The tournament was a competition, but the athletes competed only against themselves. They were allowed to go back to each activity station as many times as they wished, to try to better their last score.

Events were modified to meet participants' needs. Some kids ran the 50-yard--- in electric wheelchairs. Blind children, as they ran, kept one hand on a tube that slid along a string held by two volunteers.

Some kids shot baskets into a large, low net. Others, like Christopher, used the regular baskets.

After the tournament, every athlete received a medal and a certificate with his or her best scores.

Each athlete had a buddy to help out as needed. The buddies were friends from school, or students from the college or Francis Scott Key High School.

Six-year-old Calvin Gholston, of Catonsville, practiced the 50-yard -- in a whiz wheel. He was born without part of a leg bone and with an underdeveloped knee joint, and is undergoing extensive treatment to lengthen his leg. His buddy was his 5-year-old brother, Al, who also had a whiz wheel.

"One more try," Calvin said. "I'm going to go real fast!"
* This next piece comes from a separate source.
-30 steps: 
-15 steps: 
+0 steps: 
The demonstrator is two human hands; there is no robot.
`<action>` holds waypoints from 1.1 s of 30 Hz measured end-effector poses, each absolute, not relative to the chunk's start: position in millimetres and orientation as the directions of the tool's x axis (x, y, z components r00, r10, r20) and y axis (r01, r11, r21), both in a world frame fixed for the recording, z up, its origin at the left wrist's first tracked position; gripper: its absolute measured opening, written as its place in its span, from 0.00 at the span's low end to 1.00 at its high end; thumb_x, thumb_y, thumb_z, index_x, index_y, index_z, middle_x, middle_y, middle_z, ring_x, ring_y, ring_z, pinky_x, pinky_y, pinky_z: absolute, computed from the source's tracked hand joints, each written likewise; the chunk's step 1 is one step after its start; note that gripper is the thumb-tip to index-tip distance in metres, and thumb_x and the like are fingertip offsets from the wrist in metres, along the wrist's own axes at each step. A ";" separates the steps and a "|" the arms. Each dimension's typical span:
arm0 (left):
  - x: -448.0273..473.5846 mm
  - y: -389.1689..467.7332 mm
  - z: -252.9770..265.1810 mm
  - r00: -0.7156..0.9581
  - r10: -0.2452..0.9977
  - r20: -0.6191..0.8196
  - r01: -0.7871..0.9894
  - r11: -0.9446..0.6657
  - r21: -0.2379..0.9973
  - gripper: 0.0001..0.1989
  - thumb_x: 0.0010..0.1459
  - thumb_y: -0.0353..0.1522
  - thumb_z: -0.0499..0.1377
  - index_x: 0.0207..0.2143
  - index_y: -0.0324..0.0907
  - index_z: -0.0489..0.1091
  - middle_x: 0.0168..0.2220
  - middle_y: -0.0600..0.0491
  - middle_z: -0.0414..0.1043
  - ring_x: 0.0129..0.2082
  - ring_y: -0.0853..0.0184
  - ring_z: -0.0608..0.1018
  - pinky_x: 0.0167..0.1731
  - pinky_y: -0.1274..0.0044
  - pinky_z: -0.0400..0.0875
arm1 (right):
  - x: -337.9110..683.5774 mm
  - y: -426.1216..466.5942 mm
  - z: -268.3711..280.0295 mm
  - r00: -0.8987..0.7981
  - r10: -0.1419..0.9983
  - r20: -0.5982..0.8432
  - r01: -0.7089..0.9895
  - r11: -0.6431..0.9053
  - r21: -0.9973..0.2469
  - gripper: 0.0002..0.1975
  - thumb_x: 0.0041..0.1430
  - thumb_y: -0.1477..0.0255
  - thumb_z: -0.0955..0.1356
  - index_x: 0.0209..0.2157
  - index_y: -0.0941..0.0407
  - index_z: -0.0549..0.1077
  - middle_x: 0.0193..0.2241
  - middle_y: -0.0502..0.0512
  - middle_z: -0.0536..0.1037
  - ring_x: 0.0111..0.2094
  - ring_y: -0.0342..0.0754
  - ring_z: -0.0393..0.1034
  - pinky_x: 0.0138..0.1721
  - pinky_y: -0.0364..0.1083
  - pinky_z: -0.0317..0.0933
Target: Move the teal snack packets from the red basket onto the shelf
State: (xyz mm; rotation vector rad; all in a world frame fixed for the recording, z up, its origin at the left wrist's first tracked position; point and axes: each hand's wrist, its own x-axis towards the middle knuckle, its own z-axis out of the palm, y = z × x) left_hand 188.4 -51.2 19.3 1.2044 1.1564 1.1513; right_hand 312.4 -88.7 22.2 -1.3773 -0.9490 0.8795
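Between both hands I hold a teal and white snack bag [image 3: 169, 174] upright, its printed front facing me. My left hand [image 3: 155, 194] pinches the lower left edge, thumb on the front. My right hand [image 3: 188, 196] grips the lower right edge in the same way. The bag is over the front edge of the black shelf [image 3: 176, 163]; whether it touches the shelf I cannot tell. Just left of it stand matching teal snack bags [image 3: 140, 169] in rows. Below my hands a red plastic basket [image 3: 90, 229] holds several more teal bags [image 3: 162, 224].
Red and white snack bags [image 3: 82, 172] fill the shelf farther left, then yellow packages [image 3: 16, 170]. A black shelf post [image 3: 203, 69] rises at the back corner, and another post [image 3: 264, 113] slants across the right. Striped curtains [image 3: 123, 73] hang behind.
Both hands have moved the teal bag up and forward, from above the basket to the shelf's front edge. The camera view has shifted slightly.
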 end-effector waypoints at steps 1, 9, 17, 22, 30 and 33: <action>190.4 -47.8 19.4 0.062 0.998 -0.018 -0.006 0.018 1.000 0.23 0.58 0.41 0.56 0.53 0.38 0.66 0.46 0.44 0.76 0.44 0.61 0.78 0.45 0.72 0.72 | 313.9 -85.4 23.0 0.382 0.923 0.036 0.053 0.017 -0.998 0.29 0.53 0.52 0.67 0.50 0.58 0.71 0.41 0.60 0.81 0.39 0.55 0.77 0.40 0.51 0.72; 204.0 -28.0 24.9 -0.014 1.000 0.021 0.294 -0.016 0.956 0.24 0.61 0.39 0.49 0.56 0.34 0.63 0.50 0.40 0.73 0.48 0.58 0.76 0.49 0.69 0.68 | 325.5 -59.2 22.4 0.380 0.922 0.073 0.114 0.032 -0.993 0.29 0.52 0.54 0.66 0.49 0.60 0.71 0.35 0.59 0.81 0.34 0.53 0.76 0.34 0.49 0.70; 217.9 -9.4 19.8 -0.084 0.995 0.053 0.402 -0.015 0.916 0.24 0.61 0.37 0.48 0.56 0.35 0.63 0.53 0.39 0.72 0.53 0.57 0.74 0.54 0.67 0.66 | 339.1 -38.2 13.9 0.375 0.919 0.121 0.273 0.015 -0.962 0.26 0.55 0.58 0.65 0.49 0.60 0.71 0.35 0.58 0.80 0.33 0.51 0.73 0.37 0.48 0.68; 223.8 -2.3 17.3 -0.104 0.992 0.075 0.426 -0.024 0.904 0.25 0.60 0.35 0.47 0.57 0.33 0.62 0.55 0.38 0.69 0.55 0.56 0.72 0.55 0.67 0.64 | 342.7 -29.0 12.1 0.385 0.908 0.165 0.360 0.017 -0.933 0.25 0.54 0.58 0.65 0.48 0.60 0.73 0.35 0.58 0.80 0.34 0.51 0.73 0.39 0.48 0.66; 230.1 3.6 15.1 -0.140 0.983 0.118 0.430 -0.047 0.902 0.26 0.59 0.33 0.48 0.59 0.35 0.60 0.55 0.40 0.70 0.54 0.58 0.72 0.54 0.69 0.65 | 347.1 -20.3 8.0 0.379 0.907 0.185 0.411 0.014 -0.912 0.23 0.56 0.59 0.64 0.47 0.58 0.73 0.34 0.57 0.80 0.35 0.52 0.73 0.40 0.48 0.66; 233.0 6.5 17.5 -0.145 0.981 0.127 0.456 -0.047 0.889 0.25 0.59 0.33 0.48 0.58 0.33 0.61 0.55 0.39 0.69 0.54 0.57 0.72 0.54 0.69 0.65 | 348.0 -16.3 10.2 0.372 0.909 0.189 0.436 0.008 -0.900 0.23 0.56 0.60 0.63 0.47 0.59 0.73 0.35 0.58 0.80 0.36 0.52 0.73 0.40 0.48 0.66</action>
Chris Hutchison also ran the 50-yard -- in a whiz wheel in 12 seconds, well under par. He amazed his buddy, Matt Bayley, a senior at Western Maryland College.

"He's got 12!" Mr. Bayley yelled to another buddy. "He, like, shattered it! Unbelievable!"

Chris also did well hitting the Wiffle ball. "He hit it 38 feet off the tee," Mr. Bayley said. "I can't hit it 38 feet."

Chris' mother, Alice Hutchison, said the tournament is important because it gives kids with physical disabilities a chance to be a part of something. Often, she said, they are excluded from regular children's activities, which tend to revolve around sports.

The Tournament of Champions is the brainchild of Jim Bullock, motor development coordinator for the Carroll County schools. He is helped by Co-Director Tracey Snyder, a motor development specialist with the school district.

Mr. Bullock started the program in 1988, with 17 athletes. Next year, he said, he will have to limit the number of participants or fit more stations into the Gill Gym.